Problem statement: Lines from the beginning of the data below through the one containing "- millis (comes" are to be printed exactly as they appear.

* * * * * * *

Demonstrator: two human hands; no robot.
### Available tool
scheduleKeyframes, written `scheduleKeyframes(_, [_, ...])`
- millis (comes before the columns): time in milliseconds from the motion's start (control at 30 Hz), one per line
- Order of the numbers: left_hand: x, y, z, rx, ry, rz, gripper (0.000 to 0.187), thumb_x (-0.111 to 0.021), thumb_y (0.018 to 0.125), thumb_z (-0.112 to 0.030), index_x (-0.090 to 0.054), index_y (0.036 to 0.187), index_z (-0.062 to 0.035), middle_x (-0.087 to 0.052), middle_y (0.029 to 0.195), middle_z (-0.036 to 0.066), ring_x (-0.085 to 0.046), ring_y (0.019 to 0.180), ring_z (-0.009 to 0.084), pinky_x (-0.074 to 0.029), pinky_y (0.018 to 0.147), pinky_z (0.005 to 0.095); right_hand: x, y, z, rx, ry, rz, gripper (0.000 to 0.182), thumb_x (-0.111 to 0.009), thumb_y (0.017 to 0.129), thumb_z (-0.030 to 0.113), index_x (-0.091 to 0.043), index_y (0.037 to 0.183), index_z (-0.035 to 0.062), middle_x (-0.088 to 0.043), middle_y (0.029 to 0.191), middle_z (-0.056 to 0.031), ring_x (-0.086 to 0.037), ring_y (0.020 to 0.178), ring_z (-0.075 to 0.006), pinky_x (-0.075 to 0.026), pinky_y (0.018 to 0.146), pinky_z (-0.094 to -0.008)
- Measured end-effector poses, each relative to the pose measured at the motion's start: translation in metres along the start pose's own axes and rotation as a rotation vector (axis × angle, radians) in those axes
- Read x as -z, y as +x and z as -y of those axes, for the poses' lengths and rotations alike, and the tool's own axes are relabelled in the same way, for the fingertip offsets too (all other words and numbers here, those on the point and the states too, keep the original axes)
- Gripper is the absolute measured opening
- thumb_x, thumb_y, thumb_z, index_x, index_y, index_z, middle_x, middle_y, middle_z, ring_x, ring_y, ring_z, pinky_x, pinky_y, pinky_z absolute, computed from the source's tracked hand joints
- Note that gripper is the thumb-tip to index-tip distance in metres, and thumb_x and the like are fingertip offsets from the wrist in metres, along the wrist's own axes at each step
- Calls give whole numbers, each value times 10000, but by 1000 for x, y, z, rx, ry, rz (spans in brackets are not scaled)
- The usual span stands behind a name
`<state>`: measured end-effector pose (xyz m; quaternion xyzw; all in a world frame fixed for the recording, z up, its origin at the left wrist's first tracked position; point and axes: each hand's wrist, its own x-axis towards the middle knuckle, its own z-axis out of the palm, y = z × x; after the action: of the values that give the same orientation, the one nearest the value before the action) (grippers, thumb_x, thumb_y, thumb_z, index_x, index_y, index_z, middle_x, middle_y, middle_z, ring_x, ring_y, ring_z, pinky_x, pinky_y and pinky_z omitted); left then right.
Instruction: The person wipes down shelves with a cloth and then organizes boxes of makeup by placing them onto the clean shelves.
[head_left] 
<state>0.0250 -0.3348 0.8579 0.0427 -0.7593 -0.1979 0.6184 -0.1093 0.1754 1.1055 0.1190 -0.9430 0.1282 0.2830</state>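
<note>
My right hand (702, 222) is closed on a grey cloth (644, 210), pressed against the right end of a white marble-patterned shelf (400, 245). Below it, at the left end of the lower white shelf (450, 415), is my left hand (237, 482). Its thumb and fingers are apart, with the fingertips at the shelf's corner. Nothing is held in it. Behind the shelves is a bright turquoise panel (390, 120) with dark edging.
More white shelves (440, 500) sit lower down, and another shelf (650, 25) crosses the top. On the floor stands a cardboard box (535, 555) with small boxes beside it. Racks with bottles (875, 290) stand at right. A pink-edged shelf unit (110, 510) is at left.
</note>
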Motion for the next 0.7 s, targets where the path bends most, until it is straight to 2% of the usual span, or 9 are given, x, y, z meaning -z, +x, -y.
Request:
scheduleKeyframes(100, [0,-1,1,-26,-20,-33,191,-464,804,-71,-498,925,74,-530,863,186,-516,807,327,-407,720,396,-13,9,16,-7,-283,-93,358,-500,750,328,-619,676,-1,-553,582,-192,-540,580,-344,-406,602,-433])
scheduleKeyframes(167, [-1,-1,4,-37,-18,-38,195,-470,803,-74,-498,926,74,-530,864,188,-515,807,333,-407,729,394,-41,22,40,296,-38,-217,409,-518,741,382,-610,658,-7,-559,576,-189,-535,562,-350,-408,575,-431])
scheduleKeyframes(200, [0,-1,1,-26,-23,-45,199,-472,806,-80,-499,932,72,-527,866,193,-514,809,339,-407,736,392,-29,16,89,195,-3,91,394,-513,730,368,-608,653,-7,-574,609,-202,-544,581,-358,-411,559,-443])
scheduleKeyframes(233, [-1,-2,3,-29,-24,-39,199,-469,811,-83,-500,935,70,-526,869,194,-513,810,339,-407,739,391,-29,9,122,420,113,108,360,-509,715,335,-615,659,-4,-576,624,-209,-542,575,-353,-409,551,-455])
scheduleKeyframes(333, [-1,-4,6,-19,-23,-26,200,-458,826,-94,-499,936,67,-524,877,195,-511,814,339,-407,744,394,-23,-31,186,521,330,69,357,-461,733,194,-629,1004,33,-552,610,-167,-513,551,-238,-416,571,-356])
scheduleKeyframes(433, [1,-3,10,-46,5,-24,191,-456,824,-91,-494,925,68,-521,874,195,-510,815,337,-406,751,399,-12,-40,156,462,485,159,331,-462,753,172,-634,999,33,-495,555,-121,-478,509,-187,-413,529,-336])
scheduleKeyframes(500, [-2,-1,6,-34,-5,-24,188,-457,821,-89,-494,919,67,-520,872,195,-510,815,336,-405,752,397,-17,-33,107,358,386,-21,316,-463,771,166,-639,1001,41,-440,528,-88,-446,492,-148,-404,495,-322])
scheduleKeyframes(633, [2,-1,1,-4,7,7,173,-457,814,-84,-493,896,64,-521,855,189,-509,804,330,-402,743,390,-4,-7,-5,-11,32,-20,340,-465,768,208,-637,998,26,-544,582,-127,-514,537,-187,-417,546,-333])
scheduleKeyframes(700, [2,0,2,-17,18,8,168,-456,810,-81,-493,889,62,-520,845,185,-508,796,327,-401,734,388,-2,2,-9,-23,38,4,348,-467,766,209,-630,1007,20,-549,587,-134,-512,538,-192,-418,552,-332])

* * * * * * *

Written solution:
Demonstrator: two human hands; no robot.
### Available tool
scheduleKeyframes, written `scheduleKeyframes(_, [_, ...])`
- millis (comes before the columns): time in milliseconds from the motion's start (control at 30 Hz), one per line

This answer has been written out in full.